Nanny does not move the action along, apart from delivering messages.

‘As for Paris, we have half a dozen Parises. When Juliet goes to the party at the beginning of the ballet, she is surrounded by young men, prospective suitors. I want to show that Juliet’s father, just like the father of Anne Boleyn and her sister, Mary, in the film The Other Boleyn Girl, is selling her off to the highest bidder, pushing her into the bed of the wealthiest man. In other words, making an arranged marriage.’

The cruelty of Lord Capulet’s heartless action gives Pastor’s vision of the play added poignancy since he has also dispensed with the authority figure of the Prince of Verona. Instead, Friar Laurence has a much more pivotal role in his production, which he has set in the 20th century. As the story unfolds through three dramatic acts, time moves on inexorably.

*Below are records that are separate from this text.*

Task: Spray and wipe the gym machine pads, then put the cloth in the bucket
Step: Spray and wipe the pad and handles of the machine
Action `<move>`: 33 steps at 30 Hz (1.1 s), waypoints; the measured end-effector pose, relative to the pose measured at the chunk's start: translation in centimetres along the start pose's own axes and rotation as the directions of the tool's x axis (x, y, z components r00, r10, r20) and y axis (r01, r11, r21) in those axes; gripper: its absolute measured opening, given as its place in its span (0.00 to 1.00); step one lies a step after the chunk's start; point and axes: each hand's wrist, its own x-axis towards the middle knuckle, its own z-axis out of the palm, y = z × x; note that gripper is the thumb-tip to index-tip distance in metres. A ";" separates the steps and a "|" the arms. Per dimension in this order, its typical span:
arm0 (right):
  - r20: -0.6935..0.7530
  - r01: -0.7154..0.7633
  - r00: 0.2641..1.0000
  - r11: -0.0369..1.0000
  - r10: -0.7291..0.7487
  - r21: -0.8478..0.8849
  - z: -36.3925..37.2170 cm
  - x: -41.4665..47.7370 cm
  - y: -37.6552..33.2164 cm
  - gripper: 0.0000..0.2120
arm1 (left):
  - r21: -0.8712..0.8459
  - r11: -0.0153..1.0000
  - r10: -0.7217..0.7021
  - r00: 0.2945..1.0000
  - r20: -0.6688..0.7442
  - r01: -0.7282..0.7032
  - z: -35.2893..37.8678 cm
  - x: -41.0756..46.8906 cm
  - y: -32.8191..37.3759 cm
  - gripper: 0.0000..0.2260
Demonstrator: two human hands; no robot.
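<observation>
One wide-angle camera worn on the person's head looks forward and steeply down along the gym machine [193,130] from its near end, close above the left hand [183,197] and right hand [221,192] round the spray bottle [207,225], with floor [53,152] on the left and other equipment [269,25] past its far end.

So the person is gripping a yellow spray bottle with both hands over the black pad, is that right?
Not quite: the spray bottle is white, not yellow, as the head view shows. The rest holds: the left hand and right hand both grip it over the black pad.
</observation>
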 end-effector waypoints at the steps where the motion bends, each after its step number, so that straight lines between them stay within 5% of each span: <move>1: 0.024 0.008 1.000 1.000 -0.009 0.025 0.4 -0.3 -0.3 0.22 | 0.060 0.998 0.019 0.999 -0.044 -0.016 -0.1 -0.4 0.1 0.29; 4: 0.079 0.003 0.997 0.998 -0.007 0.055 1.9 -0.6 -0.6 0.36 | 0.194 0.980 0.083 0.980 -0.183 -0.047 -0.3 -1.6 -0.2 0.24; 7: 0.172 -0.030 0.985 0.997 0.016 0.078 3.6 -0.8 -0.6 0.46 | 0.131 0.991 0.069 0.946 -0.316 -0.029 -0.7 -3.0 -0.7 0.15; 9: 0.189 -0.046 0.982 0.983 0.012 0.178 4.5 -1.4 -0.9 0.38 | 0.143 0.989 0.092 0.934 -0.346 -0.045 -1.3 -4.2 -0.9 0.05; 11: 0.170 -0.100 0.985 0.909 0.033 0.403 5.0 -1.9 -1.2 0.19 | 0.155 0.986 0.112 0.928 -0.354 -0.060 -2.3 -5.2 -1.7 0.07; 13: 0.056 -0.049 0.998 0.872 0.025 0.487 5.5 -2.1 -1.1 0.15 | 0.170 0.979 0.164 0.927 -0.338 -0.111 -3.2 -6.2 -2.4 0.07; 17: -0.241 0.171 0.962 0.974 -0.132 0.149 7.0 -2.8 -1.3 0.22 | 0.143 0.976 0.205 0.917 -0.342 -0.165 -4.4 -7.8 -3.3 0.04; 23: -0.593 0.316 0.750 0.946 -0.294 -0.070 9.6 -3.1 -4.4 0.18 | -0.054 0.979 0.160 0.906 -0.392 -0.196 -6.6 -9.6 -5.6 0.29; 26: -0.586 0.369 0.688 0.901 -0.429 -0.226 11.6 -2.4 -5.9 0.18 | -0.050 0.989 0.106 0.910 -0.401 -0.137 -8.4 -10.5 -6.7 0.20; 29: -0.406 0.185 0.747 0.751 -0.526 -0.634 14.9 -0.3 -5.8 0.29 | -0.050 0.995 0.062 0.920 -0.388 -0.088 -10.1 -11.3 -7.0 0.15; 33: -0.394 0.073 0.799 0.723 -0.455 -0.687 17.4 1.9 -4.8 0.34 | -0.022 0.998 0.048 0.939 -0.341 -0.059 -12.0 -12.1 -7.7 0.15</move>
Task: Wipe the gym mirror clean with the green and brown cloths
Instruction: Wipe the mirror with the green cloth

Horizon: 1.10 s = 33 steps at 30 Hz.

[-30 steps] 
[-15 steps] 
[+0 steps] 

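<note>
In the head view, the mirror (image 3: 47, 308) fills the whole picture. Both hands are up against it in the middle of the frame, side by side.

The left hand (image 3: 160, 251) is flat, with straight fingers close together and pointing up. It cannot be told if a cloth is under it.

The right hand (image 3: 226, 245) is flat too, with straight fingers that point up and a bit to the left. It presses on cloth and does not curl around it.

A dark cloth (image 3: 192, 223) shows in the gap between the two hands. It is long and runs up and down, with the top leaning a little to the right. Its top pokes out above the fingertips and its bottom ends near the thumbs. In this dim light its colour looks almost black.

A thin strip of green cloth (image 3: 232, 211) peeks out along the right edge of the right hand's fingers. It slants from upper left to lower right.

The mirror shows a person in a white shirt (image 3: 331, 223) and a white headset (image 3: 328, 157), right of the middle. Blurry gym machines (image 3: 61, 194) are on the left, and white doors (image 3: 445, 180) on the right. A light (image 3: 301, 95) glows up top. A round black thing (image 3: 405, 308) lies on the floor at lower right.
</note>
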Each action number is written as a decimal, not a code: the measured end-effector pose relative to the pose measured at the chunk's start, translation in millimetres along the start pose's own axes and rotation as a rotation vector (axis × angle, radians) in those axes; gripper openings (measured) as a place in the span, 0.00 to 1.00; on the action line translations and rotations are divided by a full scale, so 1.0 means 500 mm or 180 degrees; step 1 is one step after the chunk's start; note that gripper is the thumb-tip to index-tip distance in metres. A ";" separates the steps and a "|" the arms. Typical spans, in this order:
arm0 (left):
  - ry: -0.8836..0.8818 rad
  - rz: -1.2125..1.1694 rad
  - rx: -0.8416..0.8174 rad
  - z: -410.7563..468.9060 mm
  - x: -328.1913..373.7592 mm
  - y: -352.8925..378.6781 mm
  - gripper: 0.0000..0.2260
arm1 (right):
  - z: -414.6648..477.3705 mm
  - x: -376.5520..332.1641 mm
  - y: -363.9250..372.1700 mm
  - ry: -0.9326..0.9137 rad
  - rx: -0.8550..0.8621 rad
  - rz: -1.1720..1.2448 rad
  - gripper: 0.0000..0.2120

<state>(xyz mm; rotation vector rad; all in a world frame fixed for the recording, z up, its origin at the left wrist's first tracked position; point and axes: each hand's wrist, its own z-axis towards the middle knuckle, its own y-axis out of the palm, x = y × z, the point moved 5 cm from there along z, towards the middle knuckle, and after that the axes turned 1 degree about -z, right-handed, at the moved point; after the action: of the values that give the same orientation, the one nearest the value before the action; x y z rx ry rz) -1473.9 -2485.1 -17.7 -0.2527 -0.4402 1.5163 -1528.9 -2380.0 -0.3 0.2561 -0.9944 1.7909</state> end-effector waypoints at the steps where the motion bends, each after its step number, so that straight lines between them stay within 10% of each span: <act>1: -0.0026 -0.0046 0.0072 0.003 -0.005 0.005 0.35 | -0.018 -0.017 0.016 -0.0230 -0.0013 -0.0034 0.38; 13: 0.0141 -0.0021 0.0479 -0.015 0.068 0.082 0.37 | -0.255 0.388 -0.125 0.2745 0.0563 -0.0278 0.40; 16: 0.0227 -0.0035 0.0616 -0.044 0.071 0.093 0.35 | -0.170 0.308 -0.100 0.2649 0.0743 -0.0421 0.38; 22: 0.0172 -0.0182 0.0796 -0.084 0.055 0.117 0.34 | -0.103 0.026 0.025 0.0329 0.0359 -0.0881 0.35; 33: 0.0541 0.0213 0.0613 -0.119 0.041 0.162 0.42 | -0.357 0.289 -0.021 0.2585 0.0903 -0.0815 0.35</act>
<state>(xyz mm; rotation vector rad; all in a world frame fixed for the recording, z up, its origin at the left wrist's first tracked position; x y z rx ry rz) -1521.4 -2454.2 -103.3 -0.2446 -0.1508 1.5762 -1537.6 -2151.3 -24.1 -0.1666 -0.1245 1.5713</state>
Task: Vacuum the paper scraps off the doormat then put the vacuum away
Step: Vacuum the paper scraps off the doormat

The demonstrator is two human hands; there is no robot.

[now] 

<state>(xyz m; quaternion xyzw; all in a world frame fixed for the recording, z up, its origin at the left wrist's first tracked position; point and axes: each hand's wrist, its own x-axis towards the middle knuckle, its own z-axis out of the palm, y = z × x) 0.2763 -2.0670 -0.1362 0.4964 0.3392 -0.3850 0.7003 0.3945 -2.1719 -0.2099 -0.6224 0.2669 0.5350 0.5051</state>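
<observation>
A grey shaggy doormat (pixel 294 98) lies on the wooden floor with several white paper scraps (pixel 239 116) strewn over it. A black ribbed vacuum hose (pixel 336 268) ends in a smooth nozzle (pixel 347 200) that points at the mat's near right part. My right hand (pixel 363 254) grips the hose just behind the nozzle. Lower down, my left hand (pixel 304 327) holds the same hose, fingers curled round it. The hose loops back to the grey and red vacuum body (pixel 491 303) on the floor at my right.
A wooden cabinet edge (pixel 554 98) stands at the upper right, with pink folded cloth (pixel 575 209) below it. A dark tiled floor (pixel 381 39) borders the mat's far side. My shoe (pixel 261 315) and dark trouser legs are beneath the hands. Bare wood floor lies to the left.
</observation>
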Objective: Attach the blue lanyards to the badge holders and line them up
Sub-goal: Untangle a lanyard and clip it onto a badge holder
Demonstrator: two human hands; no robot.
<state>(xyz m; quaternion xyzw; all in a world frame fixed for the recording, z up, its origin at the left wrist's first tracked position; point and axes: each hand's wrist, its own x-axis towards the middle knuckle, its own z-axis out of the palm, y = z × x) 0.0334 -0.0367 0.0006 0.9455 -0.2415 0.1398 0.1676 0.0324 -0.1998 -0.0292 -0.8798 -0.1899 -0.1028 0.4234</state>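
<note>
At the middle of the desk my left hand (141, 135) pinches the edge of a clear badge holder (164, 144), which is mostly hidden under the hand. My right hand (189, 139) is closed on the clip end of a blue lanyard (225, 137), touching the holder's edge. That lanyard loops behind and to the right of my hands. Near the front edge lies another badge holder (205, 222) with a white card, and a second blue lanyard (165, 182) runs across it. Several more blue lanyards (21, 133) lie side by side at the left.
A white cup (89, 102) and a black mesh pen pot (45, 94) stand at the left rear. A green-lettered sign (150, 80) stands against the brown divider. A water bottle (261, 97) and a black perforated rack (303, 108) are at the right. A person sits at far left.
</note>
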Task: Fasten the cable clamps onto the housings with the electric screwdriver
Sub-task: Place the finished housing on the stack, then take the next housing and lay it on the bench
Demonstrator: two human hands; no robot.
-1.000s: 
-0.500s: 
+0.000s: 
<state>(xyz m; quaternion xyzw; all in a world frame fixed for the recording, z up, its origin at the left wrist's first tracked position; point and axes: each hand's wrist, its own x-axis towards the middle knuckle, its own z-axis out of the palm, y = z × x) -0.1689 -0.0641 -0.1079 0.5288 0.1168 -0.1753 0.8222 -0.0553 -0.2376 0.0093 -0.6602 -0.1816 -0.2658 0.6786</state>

The story begins in black-and-white in a metropolis, somewhere in Italy.
With the aid of back projection of film of First World War trenches, Pastor shows that we are in a world torn apart by conflict and carnage.
The second act moves to the sepia-coloured 1950s, in the wake of Mussolini’s Fascist dictatorship. Finally, in the third act we are in today’s Kosovo, perhaps. Certainly, this is a land dominated by the eerie blue light of the televison cameras that report 24/7 from the frontline of global wars.

It is Pastor’s intention to show that the bloody feud that divides the Montagues and the Capulets is eternal. ‘We never find out what has driven the two families apart -- it may be political differences, or religious bigotry, or ethnic hatred. Whatever it is, it is passed from generation to generation, almost like Greek tragedy. Parents pass their divisive beliefs on to their children and so on,’ says Pastor, adding that his ballet will, however, never lose sight of the fact that Romeo and Juliet is a tender love story. Sadly, it’s a hate story, too.

Back in the rehearsal room, Pastor and his Romeos and Juliets are working on the bedroom scene, with the newly-wed Juliet waking to find her husband preparing for banishment after killing her kinsman, Tybalt.

The dancers perform a blissful pas de deux, exploiting Pastor’s ability to create sexy, lyrical pairwork. As Romeo looks down on his hands, slowly realising they are steeped in blood, Juliet takes them in her hands and washes them clean, signifying that she has forgiven him.

‘This is such an important moment, perhaps the most important of this ballet,’ says Pastor. Then the young lovers dance together again -- and part. Never has parting been such sweet sorrow. It’s a moment that pierces the heart, just as Juliet’s will puncture hers with her lover’s dagger.

Jackie McGlone is a journalist and feature writer.